Make your own free website on Tripod.com

* Wisata bangunan tua di kota Baa (2)

Mesjid An Nur Baa dibangun tahun 1928

MESJID An Nur, adalah salah satu bangunan tua yang menarik di Baa, terletak di Kelurahan Namodale, Kecamatan Lobalain. Mesjid ini dibangun pada tanggal 8 Mei 1928 dan baru selesai empat tahun kemudian. Mesjid itu dibangun berdasarkan gambar yang dibawa dari kota Makassar dengan ciri khas atap bersusun tiga.

Muhamad Ali Ismail, penjaga mesjid An Nur, menuturkan, mesjid tersebut sebenarnya mempunyai atap asli dari kayu sirap. Tetapi karena usianya dan kon-disi atapnya yang sudah rusak maka tahun 1975 direnovasi dan atapnya diganti dengan atap seng.

Pada sisi kanan mesjid yang terletak persis di pinggir pantai ini terdapat menara untuk azan de-ngan tinggi sekitar tujuh meter dari tanah. Menara tembok itu pada bagian atap berbentuk kubah mempunyai hiasan kembang di puncak kubah. Bentuk kubah yang sama terdapat di atap teras depan pintu depan mesjid. Pada puncak kubah ada miniatur mesjid.

Tembok mesjid bagian depan, merupakan tembok asli tahun 1928. Sedangkan di bagian bela-kang yang menghadap ke laut merupakan tembok baru karena perluasan bangunan mesjid. Bangunan aslinya berukuran sekitar 5 x 12 meter, kemudian diperluas menjadi 12 x 15 meter pada tahun 1975 dan tahun 1981.

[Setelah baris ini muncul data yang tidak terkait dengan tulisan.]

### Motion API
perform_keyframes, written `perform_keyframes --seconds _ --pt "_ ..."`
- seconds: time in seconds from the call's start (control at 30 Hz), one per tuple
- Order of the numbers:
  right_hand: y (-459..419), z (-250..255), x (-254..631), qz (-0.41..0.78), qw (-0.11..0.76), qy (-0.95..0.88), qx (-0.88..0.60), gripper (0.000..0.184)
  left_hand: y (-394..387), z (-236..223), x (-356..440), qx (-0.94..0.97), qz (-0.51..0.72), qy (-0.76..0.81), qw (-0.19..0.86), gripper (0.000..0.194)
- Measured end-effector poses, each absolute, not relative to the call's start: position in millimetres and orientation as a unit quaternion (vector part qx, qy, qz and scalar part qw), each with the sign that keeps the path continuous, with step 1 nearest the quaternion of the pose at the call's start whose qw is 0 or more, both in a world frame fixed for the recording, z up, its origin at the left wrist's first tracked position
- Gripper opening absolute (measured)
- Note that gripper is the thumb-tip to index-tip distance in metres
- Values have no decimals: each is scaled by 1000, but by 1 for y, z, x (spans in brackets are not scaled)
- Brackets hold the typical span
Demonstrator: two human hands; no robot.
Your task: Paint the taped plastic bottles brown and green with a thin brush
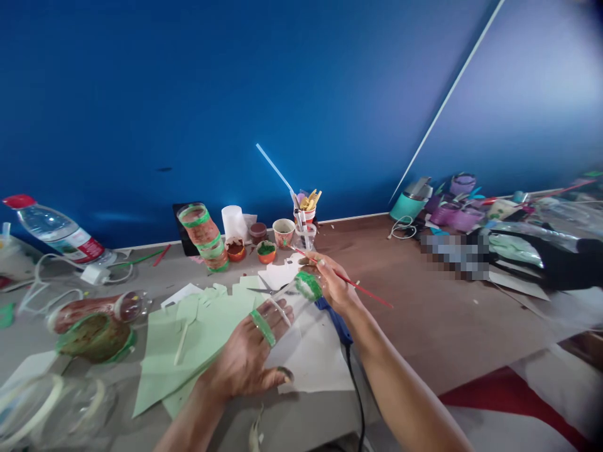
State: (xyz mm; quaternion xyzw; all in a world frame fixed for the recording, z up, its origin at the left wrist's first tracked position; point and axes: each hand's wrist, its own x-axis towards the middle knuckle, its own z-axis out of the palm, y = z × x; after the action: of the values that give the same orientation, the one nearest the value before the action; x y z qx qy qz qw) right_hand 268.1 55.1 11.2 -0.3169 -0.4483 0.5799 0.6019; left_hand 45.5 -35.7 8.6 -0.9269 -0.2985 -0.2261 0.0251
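My left hand (257, 355) reaches its fingers into a clear plastic bottle piece (308, 285) with green-painted bands, and carries it; the thumb stands apart, its tip darkly stained. One green band crosses the back of that hand. My right hand (332, 282) pinches a thin red paintbrush (365, 292) just beyond the bottle piece. The brush's tip points up and left, towards a paper cup (283, 233). Close by are a small orange cup of green paint (266, 252) and another of brown paint (235, 249). Whether the right hand touches the plastic is unclear.
A brown-and-green painted bottle (204, 235) stands left of the paints. Green paper sheets (162, 351) and a blue tool with a black cord (340, 321) lie on the table. Left are painted bottle pieces (97, 339) and a water bottle (61, 232); clutter fills the right.
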Motion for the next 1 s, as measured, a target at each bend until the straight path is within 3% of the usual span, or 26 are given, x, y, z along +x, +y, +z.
perform_keyframes --seconds 0.13,0.37,0.57,0.73,1.0 --pt "55 7 267 555 590 -467 -354 36 -35 10 44 -926 -235 -291 41 84" --pt "57 3 268 552 574 -467 -385 40 -34 11 44 -929 -223 -293 29 88" --pt "59 4 268 547 595 -455 -373 41 -37 12 47 -929 -175 -322 -44 84" --pt "57 7 269 569 595 -445 -353 40 -41 19 41 -896 -197 -346 -197 86" --pt "54 8 268 597 619 -435 -268 39 -42 14 32 -659 -410 -278 -566 81"
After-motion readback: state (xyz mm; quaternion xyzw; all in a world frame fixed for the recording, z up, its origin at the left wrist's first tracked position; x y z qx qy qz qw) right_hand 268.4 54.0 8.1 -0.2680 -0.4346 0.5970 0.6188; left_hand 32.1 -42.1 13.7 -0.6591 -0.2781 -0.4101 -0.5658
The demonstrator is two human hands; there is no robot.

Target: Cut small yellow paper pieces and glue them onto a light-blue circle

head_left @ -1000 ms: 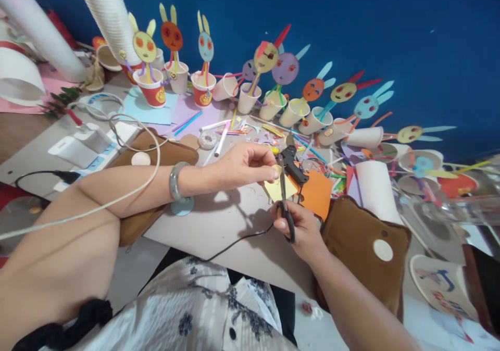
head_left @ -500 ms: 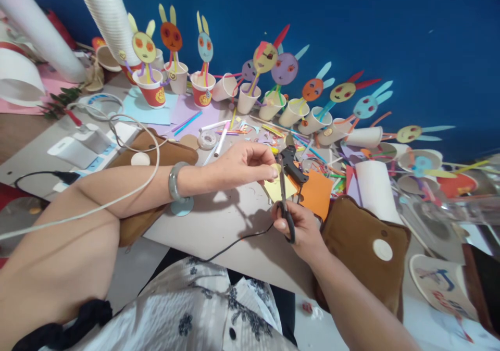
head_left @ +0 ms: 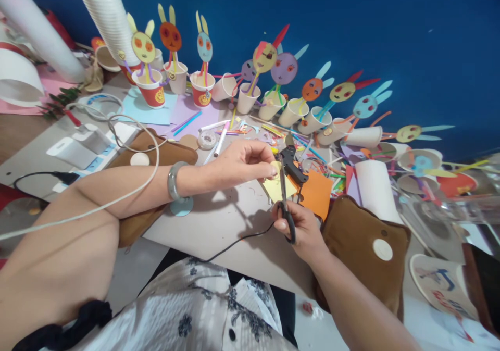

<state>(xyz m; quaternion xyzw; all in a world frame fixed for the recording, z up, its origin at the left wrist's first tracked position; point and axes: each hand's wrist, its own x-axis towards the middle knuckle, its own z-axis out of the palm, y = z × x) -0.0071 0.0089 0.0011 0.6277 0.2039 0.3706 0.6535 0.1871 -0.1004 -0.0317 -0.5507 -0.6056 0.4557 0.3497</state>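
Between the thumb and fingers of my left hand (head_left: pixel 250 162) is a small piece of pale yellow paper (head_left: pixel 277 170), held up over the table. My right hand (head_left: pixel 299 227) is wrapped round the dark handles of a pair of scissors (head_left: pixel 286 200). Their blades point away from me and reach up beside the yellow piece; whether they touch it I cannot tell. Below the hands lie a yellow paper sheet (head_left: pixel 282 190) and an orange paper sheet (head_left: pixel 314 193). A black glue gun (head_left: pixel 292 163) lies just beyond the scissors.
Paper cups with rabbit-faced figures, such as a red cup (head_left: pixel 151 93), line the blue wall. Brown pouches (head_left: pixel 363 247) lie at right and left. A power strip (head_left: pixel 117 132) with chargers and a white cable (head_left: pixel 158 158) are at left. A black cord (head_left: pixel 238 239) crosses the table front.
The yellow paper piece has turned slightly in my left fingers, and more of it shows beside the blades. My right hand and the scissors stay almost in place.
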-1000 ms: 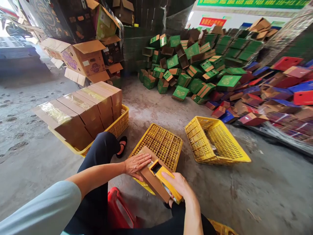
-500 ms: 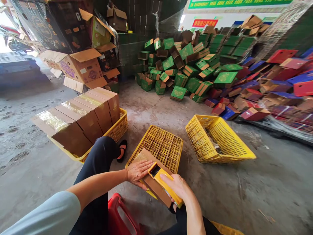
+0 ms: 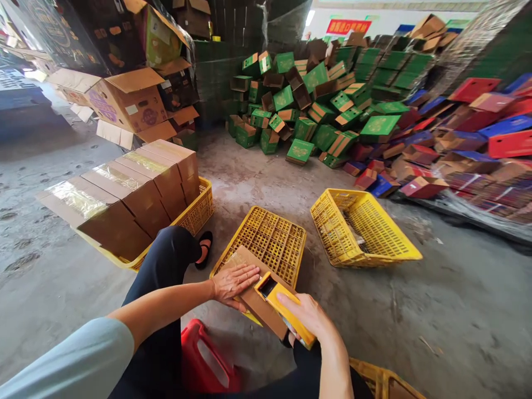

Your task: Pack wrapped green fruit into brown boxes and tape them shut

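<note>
A cardboard box (image 3: 262, 307) lies on the upturned yellow crate (image 3: 270, 233) in front of me. My left hand (image 3: 236, 284) rests flat on its upper side, fingers stretched out. In my right hand (image 3: 310, 317) is a yellow tape dispenser (image 3: 279, 300), held along the right part of the box. The dispenser's dark, open end points toward my left fingertips. Any tape under it is hidden. At my left, several taped cardboard boxes (image 3: 128, 185) stand in a row inside another yellow crate (image 3: 203, 205).
A tilted yellow crate (image 3: 382, 227) with something dark inside stands to the right. My knees flank the work, above a red plastic stool (image 3: 208, 360). Another yellow crate (image 3: 369, 374) shows at the bottom. Heaps of green boxes (image 3: 301, 151) and red and blue boxes (image 3: 424, 187) lie behind.
My right hand and the tape dispenser have shifted slightly to the right along the box, away from my left hand. The whole view has tipped down a little.
</note>
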`<control>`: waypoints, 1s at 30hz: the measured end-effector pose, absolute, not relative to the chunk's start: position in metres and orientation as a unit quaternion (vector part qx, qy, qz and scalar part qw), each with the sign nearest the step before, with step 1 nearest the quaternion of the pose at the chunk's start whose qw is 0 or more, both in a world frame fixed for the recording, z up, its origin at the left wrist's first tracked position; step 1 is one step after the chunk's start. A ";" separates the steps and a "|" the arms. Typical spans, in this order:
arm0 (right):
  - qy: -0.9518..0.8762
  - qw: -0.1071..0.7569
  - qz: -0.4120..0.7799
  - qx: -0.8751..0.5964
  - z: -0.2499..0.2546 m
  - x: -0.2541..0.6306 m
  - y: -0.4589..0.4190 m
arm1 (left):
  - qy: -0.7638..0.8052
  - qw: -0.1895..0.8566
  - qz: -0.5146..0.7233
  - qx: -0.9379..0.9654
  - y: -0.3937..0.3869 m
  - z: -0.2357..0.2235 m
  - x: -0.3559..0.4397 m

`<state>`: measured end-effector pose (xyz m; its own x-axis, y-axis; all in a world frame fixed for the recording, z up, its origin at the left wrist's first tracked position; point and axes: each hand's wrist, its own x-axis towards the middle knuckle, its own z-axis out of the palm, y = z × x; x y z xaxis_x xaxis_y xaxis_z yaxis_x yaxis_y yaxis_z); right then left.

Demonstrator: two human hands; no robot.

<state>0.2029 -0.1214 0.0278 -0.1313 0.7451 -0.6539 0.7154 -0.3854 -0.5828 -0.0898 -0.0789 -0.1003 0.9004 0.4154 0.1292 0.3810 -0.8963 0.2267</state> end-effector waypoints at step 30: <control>-0.494 0.013 0.534 -0.686 0.036 0.218 -0.139 | 0.184 0.121 0.125 0.967 -0.083 -0.112 -0.070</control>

Bagian-bagian yang masih asli antara lain jendela dan pintunya yang berukiran bunga mawar termasuk dengan kaca berwarna warni. Selain jendela, bedug yang terbuat dari batang pohon lontar juga masih asli dan masih dipakai hingga saat ini. Yang diganti hanya kulitnya saja sedangkan ba-dan bedug masih asli.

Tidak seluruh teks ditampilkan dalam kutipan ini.